- _Assigned task_
When a line in the data below includes "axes", pick it out and copy it.

- _Available data_

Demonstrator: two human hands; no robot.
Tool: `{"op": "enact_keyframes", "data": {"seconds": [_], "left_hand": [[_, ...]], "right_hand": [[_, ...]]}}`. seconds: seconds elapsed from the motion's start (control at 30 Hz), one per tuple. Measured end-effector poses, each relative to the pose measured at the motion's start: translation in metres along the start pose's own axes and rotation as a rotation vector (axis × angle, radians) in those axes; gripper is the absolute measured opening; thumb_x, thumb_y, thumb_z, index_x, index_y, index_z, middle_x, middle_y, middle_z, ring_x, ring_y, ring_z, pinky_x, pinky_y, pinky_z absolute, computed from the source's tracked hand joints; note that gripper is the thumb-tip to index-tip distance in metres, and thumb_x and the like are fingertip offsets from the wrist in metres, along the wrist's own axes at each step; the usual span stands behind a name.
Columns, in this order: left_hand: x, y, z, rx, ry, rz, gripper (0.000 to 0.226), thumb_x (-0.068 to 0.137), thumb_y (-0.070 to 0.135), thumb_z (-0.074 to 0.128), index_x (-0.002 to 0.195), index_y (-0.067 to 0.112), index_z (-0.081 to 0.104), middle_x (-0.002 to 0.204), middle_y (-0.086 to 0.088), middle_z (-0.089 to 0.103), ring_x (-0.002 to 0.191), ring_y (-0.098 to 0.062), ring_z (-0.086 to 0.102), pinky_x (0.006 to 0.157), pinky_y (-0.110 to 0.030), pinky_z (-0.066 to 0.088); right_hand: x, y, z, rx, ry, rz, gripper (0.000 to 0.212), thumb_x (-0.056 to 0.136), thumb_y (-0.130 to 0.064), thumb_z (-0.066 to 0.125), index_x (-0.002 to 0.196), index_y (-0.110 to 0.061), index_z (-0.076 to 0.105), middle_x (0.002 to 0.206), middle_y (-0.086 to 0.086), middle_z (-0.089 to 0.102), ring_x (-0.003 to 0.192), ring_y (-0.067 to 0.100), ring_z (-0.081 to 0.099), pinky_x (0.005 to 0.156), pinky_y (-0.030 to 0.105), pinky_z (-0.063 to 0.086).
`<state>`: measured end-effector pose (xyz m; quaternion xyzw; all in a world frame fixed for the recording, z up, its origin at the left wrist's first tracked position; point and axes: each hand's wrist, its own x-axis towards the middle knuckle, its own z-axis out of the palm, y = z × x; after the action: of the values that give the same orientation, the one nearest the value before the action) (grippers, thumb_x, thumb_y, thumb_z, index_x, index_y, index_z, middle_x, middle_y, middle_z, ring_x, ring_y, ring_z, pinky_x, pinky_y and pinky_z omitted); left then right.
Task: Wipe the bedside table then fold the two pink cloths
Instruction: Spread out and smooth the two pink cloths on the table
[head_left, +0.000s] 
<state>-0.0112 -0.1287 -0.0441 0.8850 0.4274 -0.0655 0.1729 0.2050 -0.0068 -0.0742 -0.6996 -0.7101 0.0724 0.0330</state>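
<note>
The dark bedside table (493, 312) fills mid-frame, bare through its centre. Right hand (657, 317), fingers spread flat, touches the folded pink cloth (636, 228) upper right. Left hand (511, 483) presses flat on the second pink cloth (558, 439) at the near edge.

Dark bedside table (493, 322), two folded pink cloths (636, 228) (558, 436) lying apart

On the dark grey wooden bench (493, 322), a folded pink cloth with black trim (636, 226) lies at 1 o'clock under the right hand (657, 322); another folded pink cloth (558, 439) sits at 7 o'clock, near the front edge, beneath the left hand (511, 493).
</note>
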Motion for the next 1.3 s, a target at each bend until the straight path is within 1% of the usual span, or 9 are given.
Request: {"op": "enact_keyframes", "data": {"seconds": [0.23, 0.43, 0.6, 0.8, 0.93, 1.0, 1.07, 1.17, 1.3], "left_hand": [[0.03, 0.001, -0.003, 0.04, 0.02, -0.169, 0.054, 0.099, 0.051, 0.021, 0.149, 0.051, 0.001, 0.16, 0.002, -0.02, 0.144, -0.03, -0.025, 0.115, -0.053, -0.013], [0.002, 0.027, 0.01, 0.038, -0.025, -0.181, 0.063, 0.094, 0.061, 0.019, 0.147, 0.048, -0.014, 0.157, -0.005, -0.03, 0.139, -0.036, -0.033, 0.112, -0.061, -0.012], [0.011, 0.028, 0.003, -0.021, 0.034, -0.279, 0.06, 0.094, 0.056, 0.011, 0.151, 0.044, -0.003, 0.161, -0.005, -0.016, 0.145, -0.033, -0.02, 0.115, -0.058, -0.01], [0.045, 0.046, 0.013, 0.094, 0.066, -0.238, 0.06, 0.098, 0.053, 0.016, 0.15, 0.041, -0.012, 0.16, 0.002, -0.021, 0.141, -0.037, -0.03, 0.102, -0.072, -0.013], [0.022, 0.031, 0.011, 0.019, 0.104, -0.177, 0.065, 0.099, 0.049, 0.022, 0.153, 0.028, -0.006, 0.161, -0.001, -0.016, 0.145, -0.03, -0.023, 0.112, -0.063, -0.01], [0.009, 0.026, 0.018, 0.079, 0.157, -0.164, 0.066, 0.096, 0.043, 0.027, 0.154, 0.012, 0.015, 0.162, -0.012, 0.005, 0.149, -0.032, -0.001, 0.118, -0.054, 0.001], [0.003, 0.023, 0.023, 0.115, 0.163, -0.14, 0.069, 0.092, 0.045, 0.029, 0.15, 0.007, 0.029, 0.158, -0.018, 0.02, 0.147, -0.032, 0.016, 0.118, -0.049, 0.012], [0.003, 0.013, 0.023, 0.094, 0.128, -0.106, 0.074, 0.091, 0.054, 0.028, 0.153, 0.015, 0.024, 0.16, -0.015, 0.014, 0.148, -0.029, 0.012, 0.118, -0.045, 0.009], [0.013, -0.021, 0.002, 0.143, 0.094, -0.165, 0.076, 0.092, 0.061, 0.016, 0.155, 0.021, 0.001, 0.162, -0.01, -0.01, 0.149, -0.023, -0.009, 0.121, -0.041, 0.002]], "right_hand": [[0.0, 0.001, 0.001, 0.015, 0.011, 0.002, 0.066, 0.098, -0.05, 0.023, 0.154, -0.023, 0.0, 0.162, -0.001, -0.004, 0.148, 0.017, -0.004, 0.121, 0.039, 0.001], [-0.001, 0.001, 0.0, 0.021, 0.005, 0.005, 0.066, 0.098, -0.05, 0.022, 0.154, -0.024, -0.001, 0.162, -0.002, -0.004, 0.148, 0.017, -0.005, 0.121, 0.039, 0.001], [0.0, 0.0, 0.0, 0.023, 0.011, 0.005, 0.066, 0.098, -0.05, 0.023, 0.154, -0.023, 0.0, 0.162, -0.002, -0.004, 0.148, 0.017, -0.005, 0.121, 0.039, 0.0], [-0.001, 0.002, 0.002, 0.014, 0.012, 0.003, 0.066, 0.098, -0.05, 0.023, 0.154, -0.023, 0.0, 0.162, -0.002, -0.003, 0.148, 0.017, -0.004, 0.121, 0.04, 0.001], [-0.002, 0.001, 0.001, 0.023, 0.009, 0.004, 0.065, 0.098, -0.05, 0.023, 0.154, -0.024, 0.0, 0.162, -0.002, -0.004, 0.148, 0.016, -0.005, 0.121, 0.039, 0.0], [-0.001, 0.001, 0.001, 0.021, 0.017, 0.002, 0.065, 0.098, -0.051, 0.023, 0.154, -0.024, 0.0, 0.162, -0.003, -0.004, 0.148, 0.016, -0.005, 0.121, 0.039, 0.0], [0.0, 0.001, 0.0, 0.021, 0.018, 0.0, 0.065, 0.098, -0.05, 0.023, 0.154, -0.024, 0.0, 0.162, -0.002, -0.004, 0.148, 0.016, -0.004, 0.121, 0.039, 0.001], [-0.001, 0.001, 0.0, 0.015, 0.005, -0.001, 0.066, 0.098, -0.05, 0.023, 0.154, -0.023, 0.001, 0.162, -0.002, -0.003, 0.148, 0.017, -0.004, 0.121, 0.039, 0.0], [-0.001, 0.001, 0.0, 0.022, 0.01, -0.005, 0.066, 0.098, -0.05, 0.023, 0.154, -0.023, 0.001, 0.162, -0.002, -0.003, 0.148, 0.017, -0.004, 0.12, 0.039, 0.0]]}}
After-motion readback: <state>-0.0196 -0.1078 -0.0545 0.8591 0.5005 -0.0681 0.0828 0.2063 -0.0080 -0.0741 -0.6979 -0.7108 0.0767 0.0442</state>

- _Answer section_
Tool: `{"op": "enact_keyframes", "data": {"seconds": [_], "left_hand": [[_, ...]], "right_hand": [[_, ...]]}}`. seconds: seconds elapsed from the motion's start (control at 30 Hz), one per tuple. Measured end-effector poses, each relative to the pose measured at the motion's start: translation in metres along the start pose's own axes and rotation as a rotation vector (axis × angle, radians) in those axes; gripper is the absolute measured opening; thumb_x, thumb_y, thumb_z, index_x, index_y, index_z, middle_x, middle_y, middle_z, ring_x, ring_y, ring_z, pinky_x, pinky_y, pinky_z absolute, computed from the source's tracked hand joints; note that gripper is the thumb-tip to index-tip distance in metres, and thumb_x and the like are fingertip offsets from the wrist in metres, along the wrist's own axes at each step; the usual span stands behind a name.
`<state>`: measured end-effector pose (xyz m; quaternion xyzw; all in a world frame fixed for the recording, z up, its origin at the left wrist's first tracked position; point and axes: each hand's wrist, its own x-axis towards the middle knuckle, its own z-axis out of the palm, y = z × x; after the action: of the values that give the same orientation, the one nearest the value before the action) (grippers, thumb_x, thumb_y, thumb_z, index_x, index_y, index_z, middle_x, middle_y, middle_z, ring_x, ring_y, ring_z, pinky_x, pinky_y and pinky_z omitted); left then right.

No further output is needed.